In the July-August 1993 Pro-Democracy protests for the de-annulment of the 1993 presidential election, virtually all the trade unions, led by Paschal Bafyau, supported the military dictatorship.
When the same thing was about recurring under the Abacha dictatorship, I was part of the delegation of the Campaign for Democracy, CD, team led by Dr Beko Ransome-Kuti which held series of discussions with the trade unions led by Bafyau and Sylvester Ofili Ejiofor. Despite promises, only NUPENG led by Kokori and Wariebi Agamene, and the Petroleum and Natural Gas Senior Staff Association, PENGASSAN, led by its President Owodunni and Scribe, Milton Dabibi, took action. This led to the proscription of both unions and the NLC and the indefinite detention of the oil workers’ leaders.
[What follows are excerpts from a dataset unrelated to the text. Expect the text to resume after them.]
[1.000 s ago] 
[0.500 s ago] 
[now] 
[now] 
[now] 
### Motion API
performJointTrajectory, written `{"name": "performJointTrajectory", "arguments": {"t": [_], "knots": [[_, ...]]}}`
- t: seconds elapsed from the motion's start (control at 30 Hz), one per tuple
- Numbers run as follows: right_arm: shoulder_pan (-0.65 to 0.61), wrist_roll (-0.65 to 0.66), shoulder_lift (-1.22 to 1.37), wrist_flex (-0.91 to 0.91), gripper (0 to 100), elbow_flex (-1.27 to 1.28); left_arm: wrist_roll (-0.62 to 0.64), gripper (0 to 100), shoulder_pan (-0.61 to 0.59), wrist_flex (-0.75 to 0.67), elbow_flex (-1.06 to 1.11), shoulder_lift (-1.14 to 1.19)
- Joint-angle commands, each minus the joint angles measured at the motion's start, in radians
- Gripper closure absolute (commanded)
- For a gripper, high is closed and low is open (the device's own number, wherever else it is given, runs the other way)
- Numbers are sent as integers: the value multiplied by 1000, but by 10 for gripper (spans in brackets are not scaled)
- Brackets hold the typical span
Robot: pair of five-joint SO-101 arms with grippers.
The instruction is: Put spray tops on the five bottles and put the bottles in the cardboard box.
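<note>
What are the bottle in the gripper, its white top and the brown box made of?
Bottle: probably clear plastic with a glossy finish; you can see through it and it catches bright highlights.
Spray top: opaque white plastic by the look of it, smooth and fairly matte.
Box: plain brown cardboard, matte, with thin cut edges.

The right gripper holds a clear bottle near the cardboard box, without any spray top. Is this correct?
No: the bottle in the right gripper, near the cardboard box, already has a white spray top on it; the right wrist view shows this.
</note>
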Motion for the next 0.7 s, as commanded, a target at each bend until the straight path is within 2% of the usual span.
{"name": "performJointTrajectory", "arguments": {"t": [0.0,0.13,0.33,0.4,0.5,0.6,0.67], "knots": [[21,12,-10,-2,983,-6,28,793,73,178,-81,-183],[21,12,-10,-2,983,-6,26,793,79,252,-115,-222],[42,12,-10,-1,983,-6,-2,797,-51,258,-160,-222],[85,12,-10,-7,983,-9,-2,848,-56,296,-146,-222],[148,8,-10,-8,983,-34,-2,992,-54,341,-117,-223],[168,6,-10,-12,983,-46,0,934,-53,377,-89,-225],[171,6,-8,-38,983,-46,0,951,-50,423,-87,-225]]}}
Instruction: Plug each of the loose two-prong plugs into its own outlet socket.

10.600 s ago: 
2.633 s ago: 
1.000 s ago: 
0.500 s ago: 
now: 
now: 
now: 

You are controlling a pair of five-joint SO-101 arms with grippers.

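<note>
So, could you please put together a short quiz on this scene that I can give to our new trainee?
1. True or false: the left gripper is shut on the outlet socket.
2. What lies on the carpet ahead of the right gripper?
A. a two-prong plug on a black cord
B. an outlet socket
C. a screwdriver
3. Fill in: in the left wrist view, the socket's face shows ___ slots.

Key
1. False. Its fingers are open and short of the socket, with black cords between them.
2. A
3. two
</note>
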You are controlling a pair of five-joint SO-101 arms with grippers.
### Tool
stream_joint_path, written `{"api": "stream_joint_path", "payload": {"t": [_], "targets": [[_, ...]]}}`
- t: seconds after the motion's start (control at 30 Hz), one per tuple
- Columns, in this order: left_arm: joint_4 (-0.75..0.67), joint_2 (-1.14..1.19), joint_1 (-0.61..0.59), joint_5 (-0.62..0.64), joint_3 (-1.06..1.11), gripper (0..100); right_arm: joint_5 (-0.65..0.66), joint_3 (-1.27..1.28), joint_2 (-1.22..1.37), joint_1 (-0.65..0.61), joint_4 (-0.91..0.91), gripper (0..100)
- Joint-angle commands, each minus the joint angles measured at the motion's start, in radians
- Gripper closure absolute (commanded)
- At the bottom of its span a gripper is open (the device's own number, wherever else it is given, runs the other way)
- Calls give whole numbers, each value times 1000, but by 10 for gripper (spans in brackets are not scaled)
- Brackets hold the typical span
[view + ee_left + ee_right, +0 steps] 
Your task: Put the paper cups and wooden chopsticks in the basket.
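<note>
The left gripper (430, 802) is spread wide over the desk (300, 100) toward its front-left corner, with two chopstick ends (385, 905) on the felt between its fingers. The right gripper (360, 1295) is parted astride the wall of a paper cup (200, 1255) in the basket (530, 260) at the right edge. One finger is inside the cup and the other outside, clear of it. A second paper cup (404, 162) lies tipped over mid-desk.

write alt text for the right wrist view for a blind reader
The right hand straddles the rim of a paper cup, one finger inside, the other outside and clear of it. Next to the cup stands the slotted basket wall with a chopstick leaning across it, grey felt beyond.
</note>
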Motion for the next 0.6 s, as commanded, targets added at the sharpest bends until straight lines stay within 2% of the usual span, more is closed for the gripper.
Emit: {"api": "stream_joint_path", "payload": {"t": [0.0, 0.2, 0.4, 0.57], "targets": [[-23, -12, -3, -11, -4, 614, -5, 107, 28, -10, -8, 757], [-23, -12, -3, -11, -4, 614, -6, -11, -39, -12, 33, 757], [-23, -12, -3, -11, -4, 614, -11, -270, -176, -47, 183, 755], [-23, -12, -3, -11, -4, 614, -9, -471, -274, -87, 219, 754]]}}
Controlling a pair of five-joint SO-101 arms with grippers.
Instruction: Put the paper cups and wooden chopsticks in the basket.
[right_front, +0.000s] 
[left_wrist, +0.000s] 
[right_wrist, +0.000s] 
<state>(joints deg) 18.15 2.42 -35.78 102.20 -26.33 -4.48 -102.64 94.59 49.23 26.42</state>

Kokori was also, one-time the Executive Secretary of the Oil Mineral Producing Areas Development Commission, OMPADEC, established on July 23, 1992 and a noted political figure who was ever resolute in his pro-people stance. On Thursday, December 7, 2023 when Kokori clocked 80, many might have been preparing to wish him a happy birthday, unknown to them, at 1.30am Kokori had waved good bye to humanity.